I've sort of adopted boxing terminology for hardware requirements.
As I mention in another thread, I've really gotten to like Vector as a "welterweight" Linux, something I will try on a machine with 64MB or so of RAM. Especially if I'm expecting non-Linux-geeks to be able to use it easily.
Most modern newb-friendly linuxes, in my experience, can be installed on machines with 128MB of RAM, "middleweights" (except for IBM Netvista 6841's, even with 1GHz P-III cpu's, they behave more lie a welterweight machine) More RAM is of course always better.
Lightweight: D*mn Small, Puppy. Of the two, I like Puppy better.
Welterweight: Morphix, Wolvix, FeatherLinux, Mint XCFE beta, Vector, most Knoppixes. Often advertised as "lightweight GUI" 64+MB
Middleweight: Fedora 7, MEPIS, Mint, Ubuntu, Kubuntu, PCLinuxOS 128+MB
Lt. Heavyweight; SUsE. 256+MB
Heavyweight: experimental 3D interfaces. Or WinXP

My current installs:
Personal desktop: 2.4GHz Celeron, 640MB ram. Still WinXP. I paid for it, I'm going to get maximum possible use out of it, d*mnit!

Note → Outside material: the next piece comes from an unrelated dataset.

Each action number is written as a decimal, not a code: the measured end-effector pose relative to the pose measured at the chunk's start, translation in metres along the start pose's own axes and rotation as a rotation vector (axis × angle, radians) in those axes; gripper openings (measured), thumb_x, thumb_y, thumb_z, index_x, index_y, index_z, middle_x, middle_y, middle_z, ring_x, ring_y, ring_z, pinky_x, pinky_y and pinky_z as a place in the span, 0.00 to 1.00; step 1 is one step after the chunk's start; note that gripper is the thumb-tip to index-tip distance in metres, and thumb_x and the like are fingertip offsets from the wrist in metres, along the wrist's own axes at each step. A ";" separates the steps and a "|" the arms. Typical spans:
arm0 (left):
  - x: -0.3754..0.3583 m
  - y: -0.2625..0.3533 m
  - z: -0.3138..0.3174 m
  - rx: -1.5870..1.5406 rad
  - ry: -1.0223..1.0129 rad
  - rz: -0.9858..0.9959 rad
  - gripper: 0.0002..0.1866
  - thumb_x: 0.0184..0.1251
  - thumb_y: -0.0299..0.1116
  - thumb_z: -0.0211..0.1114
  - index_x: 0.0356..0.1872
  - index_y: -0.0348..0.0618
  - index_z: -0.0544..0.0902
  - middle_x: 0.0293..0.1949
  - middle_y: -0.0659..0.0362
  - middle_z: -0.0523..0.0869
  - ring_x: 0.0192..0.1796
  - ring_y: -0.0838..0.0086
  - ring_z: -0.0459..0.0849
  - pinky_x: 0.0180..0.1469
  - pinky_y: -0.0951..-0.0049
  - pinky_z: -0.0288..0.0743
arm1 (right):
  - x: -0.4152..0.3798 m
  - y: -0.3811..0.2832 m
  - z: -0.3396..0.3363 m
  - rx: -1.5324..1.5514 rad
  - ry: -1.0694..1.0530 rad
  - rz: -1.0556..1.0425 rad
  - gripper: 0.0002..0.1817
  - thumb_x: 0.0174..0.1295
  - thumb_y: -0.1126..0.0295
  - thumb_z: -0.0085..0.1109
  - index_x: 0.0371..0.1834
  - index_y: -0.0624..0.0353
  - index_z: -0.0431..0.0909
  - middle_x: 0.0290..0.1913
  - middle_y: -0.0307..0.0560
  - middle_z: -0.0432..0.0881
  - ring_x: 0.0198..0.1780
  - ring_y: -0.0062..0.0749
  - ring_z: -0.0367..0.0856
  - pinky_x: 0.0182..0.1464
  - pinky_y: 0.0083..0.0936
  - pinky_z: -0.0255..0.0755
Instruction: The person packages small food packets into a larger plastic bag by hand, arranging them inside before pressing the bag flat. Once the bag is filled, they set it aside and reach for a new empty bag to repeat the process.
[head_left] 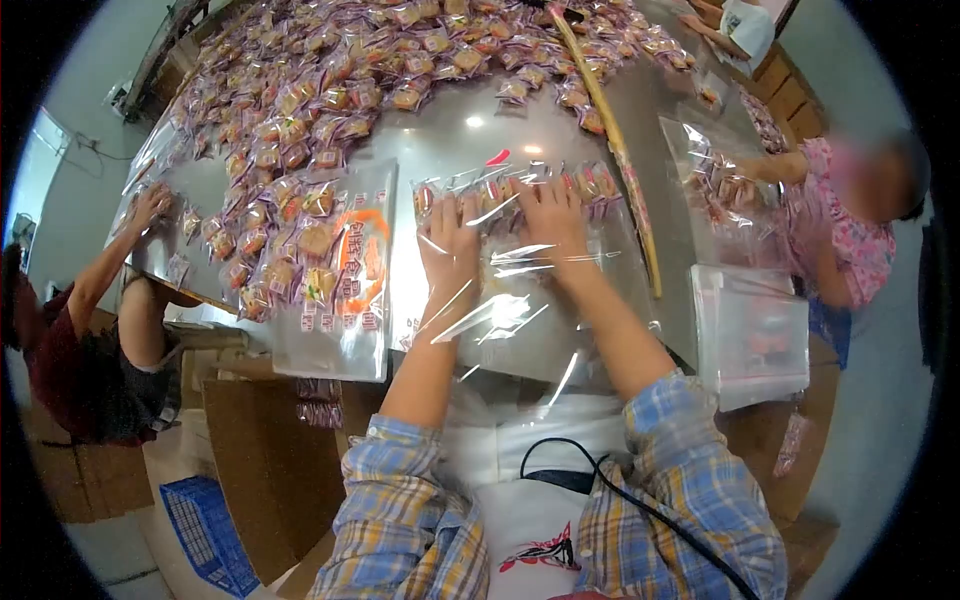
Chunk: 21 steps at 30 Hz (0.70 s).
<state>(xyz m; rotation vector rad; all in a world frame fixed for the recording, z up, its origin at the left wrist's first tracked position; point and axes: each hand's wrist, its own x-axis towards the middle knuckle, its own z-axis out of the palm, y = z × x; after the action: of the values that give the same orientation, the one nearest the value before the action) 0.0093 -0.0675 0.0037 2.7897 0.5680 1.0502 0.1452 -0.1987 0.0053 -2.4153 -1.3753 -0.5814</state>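
Observation:
Both my forearms reach inside a clear plastic bag (510,290) lying on the metal table (440,130). A row of small wrapped snacks (600,185) lies at the bag's far end. My left hand (450,235) rests on the left part of this row, its fingers pressed together round snacks. On the middle of the row lies my right hand (553,220), fingers also closed round snacks. The plastic's glare partly covers both hands. Just left of the bag is a stack of printed bags (345,340) with some loose wrapped snacks on it.
A big pile of wrapped snacks (420,50) spreads over the far table. A yellow pole (620,160) lies right of my bag, near stacked clear bags (750,340). Co-workers' hands are at the left, right and far right. Below left stand a cardboard box (265,470) and blue crate (205,530).

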 end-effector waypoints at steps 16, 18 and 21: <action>0.002 0.010 0.015 0.046 0.142 -0.146 0.18 0.56 0.27 0.71 0.50 0.49 0.85 0.48 0.57 0.83 0.57 0.61 0.82 0.59 0.56 0.70 | 0.018 -0.007 0.018 -0.036 0.155 -0.177 0.17 0.62 0.57 0.66 0.54 0.43 0.85 0.51 0.40 0.86 0.57 0.42 0.80 0.57 0.53 0.69; 0.008 0.012 0.012 0.034 0.114 -0.174 0.17 0.59 0.27 0.69 0.50 0.49 0.85 0.48 0.59 0.83 0.56 0.62 0.82 0.58 0.56 0.70 | 0.021 -0.013 0.018 -0.056 0.182 -0.165 0.14 0.62 0.59 0.65 0.51 0.43 0.86 0.48 0.39 0.86 0.55 0.41 0.80 0.56 0.53 0.69; 0.009 0.013 0.015 0.089 0.061 -0.216 0.17 0.62 0.28 0.67 0.54 0.50 0.85 0.46 0.62 0.83 0.56 0.63 0.82 0.58 0.57 0.69 | 0.025 -0.025 0.015 -0.057 0.206 -0.102 0.11 0.62 0.61 0.64 0.46 0.45 0.85 0.45 0.38 0.86 0.54 0.41 0.80 0.57 0.53 0.69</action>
<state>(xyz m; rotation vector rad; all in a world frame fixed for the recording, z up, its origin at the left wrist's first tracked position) 0.0289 -0.0757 0.0010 2.6999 0.9211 1.0913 0.1377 -0.1612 0.0053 -2.2634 -1.4166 -0.8800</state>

Laptop: Compaq Presario V2000. Dual-boot, WinXP/Fedora 7
Basement desktop: 500MHz P-III. 256MB RAM. was Fedora 7, now MEPIS (only because MEPIS has berkeley's BOINC client packaged and available in their default repo.)
Coffeehouse internet terminal: 450MHz P-II, 192MB RAM. was Vector, now PCLinuxOS. If the shop owner lets me, I'll convert his stupid Win2k NetVistas to Vector.
I tend to prefer Gnome-based to KDE-based, only because I don't like how Konqueror adopted MS Internet/Windows Explorer's tactic of having hard drive and web browsing being handled by the same app. On the other hand, K3b kicks Brasero's butt in the CD burning department...so it kind of evens out. I've flirted some with XCFE. When it mimics Gnome, it's ok, but some XCFE-based desktops (like Morphix) are a little too avante-garde for my taste.